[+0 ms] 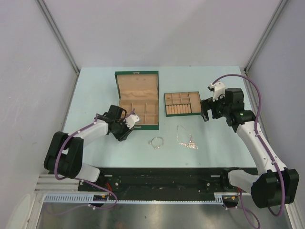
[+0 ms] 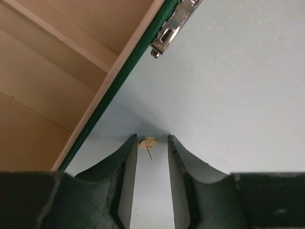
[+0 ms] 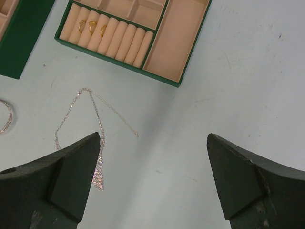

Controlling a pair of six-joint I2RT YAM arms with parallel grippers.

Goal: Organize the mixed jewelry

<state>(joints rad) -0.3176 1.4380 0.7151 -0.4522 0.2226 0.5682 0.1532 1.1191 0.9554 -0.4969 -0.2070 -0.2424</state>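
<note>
A tiny round stud earring (image 2: 147, 142) with a thin pin lies on the pale table, just off the front wall of the green box (image 2: 107, 95). My left gripper (image 2: 152, 138) straddles it, its jaws a little apart, the stud close to the left finger (image 2: 126, 162) and clear of the right one. From above, the left gripper (image 1: 125, 133) sits low at the box's front edge. A ring-shaped bangle (image 1: 156, 141) and a thin chain necklace (image 1: 187, 139) with a sparkly pendant (image 3: 99, 171) lie on the table. My right gripper (image 3: 153, 138) hangs wide open above bare table, right of the necklace (image 3: 95, 114).
The green box (image 1: 137, 98) stands open with tan compartments, its metal latch (image 2: 169, 31) just beyond my left fingers. A small divided tray (image 1: 182, 103) beside it holds gold rings (image 3: 90, 26) in its roll slots. The bangle (image 3: 7, 117) shows at the right wrist view's left edge.
</note>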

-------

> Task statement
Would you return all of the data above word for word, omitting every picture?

> Result below
[+0 ms] 
[+0 ms] 
[+0 ms] 

Controlling a pair of six-joint I2RT YAM arms with parallel grippers.

Goal: Organize the mixed jewelry

<state>(joints rad) -0.3176 1.4380 0.7151 -0.4522 0.2226 0.5682 0.1532 1.1191 0.9554 -0.4969 -0.2070 -0.2424</state>
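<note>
A tiny round stud earring (image 2: 147, 142) with a thin pin lies on the pale table, just off the front wall of the green box (image 2: 107, 95). My left gripper (image 2: 152, 138) straddles it, its jaws a little apart, the stud close to the left finger (image 2: 126, 162) and clear of the right one. From above, the left gripper (image 1: 125, 133) sits low at the box's front edge. A ring-shaped bangle (image 1: 156, 141) and a thin chain necklace (image 1: 187, 139) with a sparkly pendant (image 3: 99, 171) lie on the table. My right gripper (image 3: 153, 138) hangs wide open above bare table, right of the necklace (image 3: 95, 114).
The green box (image 1: 137, 98) stands open with tan compartments, its metal latch (image 2: 169, 31) just beyond my left fingers. A small divided tray (image 1: 182, 103) beside it holds gold rings (image 3: 90, 26) in its roll slots. The bangle (image 3: 7, 117) shows at the right wrist view's left edge.
</note>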

This answer requires nothing further.